On the 26th of August, Tõnis Tasa defended his PhD on “Bioinformatics approaches in personalized pharmacotherapy”. Tõnis’s thesis focuses on addressing problems in multiple sub-fields of personalised medicine and aims to illustrate that data for precision medicine emerges from different sources.
Conventional therapeutic medicine tackles pathologies with chemical, surgical or radiation-based interventions. Clinicians currently use basic patient characteristics such as age and sex in intervention decisions but not much regard is still given to other individual patient attributes due to lack of knowledge about patient biology and availability of such methods that would be guided by patient information.
Precision medicine is a broad concept that covers a variety of approaches that help doctors tailor the treatment to a specific patient. Essentially, more characteristics besides the most basic traits are used to inform medical decision-making. These new types of biological data had previously been unavailable, but rapid advances in genomic sequencing technologies have massively increased the amount of available biological information.
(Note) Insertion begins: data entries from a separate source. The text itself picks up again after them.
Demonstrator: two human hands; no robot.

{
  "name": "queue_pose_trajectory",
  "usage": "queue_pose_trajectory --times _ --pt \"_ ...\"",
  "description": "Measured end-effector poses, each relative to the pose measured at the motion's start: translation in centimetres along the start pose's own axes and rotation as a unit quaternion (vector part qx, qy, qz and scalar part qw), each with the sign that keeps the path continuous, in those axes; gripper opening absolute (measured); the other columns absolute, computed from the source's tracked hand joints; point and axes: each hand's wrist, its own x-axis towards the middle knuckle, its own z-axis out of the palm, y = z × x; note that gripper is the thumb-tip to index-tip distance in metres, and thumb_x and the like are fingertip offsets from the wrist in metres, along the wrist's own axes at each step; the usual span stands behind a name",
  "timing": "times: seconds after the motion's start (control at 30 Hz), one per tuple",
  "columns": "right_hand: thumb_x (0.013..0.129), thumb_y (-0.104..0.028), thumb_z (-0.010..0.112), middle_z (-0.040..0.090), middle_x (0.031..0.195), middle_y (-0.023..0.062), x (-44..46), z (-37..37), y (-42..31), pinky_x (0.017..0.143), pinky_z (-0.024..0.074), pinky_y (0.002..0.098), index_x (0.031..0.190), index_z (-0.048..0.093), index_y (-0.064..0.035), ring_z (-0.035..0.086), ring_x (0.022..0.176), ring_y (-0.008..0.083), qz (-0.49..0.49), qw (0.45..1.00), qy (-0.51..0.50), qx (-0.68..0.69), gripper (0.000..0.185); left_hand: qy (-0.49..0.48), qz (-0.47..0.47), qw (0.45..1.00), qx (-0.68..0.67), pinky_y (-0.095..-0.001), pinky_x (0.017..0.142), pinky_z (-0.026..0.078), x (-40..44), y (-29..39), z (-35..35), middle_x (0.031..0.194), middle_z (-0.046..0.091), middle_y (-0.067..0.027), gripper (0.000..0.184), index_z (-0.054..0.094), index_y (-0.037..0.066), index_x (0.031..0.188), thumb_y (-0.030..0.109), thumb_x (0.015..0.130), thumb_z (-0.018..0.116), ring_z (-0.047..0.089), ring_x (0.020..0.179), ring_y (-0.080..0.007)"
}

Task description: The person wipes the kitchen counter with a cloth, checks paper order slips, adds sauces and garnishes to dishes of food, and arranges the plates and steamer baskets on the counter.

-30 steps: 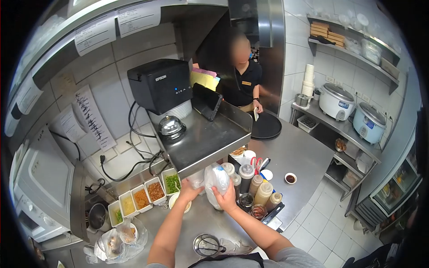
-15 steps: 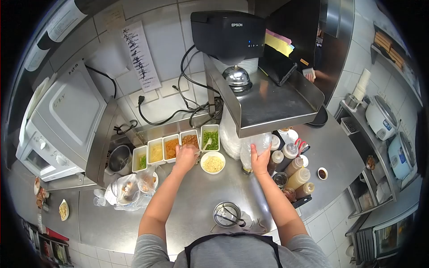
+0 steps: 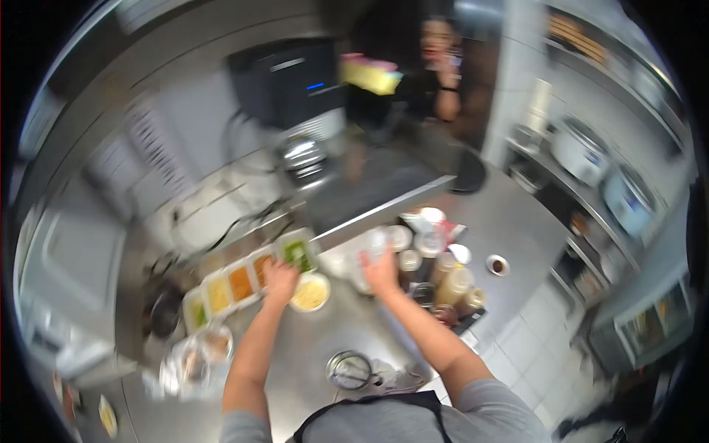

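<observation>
My left hand [image 3: 281, 282] is closed in front of the white tubs, near the tub of chopped green herbs [image 3: 298, 253]. A pale spoon's handle seems to be in its fingers, but blur hides most of it. Close to its right stands a white bowl [image 3: 310, 293] with pale yellow chopped food. Beneath the raised shelf, my right hand [image 3: 379, 272] has its thumb and fingers around a translucent plastic piece [image 3: 378, 242], whose kind I cannot make out. Tubs of orange food [image 3: 240, 283] and yellowish food [image 3: 218, 294] line up to the left.
Sauce bottles [image 3: 453, 284] crowd beside my right hand. A small sauce cup [image 3: 498, 266] stands farther right. Above my hands juts the metal shelf [image 3: 384, 210]. A metal container [image 3: 349, 370] sits near my body; bagged food [image 3: 196, 362] lies left. Another person [image 3: 441, 74] stands beyond the shelf.
My view has swung right, shifting the scene leftward and blurring it. Another person now shows beyond the shelf. My left hand looks nearer the herb tub; my right hand remains at the translucent plastic.
</observation>
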Motion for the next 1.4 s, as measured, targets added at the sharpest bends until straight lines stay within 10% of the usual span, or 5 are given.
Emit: queue_pose_trajectory --times 0.47,0.63,0.9,1.03,1.4 --pt "0.084 -0.034 0.059 0.026 0.138 0.0259 -7.7 -6.8 -2.7 0.105 0.0267 0.0431 0.141 0.013 0.001 0.03 0.127 0.0388 -0.017 0.995 0.001 0.098 0.081 -0.135 -0.132 0.969 -0.16 -0.0457 0.096 0.03 0.0 1.3 -4.3 0.096 0.06 -0.0151 0.062 0.045 0.005 0.126 0.021 0.071 0.068 0.051 0.099 -0.0334" --pt "0.083 -0.011 0.06 0.037 0.13 0.0183 -20.6 -15.8 -0.5 0.098 0.037 0.0373 0.134 0.028 -0.001 0.044 0.119 0.0292 0.086 0.993 0.068 0.041 0.061 0.057 -0.124 0.936 -0.324 -0.0411 0.08 0.046 -7.4 3.7 -7.0 0.099 0.059 -0.0182 0.042 0.052 -0.001 0.115 0.016 0.079 0.065 0.056 0.091 -0.0301" --pt "0.078 0.005 0.055 0.05 0.106 0.01 -33.9 -25.8 -5.0 0.075 0.0493 0.0293 0.113 0.047 -0.0046 0.055 0.099 0.0188 0.195 0.937 0.282 -0.073 0.038 0.137 -0.069 0.739 -0.656 -0.0413 0.087 0.041 -19.5 12.7 -5.2 0.117 0.049 -0.017 0.059 0.038 0.0 0.13 0.019 0.078 0.059 0.051 0.104 -0.03" --pt "0.077 0.007 0.054 0.051 0.103 0.0087 -33.1 -24.1 -6.2 0.074 0.0494 0.0293 0.112 0.047 -0.0044 0.056 0.098 0.0182 0.19 0.951 0.237 -0.064 0.038 0.049 0.003 0.731 -0.68 -0.0434 0.107 0.021 -21.6 16.0 -7.4 0.138 0.023 -0.0205 0.087 0.016 -0.003 0.138 0.043 0.079 0.06 0.025 0.129 -0.0337" --pt "0.076 0.005 0.054 0.048 0.106 0.0102 -30.0 -18.2 -5.8 0.073 0.051 0.0302 0.109 0.049 -0.0033 0.058 0.097 0.0194 0.203 0.976 0.071 -0.046 0.034 0.006 -0.11 0.725 -0.68 -0.0402 0.105 0.026 -18.9 18.0 -6.4 0.133 0.03 -0.0245 0.106 0.011 0.001 0.139 0.021 0.063 0.082 0.033 0.124 -0.0337"
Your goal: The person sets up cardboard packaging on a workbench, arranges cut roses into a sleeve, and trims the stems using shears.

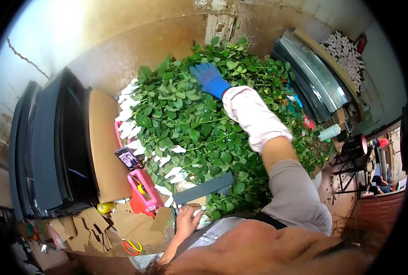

In fact, precision medicine is often primarily associated with genetic information explaining health outcomes. Certainly, DNA is a rich source of information for treatment individualisations that can guide the assignment of drug prescriptions. Metabolism of many drugs contains a handful of key genes where alterations cause effects that are large enough warrant changes in drug administration. Accounting for genetics can pre-emptively avert unwanted outcomes such as toxicity or adverse drug effects.
Genomic biobanks contain biological samples that provide the foundation for all population-based studies, and Estonia has a fairly developed electronic health infrastructure. Major work done by institutions such as Estonian Genome Center, Estonian e-Health Foundation, Health and Welfare Information Systems Centre and many of the hospitals, on collecting and managing biological data, provides a great source to study genomic and health data on a population scale.
A still on-going major task in genetics is to pinpoint genetic variation that manifests drug effects. One of the main workhorses for studying preliminary correlative relationships between genetics and any measurable traits is the genome-wide association analysis (GWAS) that is a pretty robust and scalable approach for any trait-DNA relationships.
A follow-up of a GWAS analysis often consists of an extended number of steps that aim to bring some biological context to preliminary findings. Some of these steps are becoming serious bottlenecks as the scale of genotypes and phenotypes continues to increase. One such type of analysis is the visual assessment of significance estimates from GWAS in context of other variants in nearby genomic regions. It is usually performed by manual inspection of plots for their subjective interest.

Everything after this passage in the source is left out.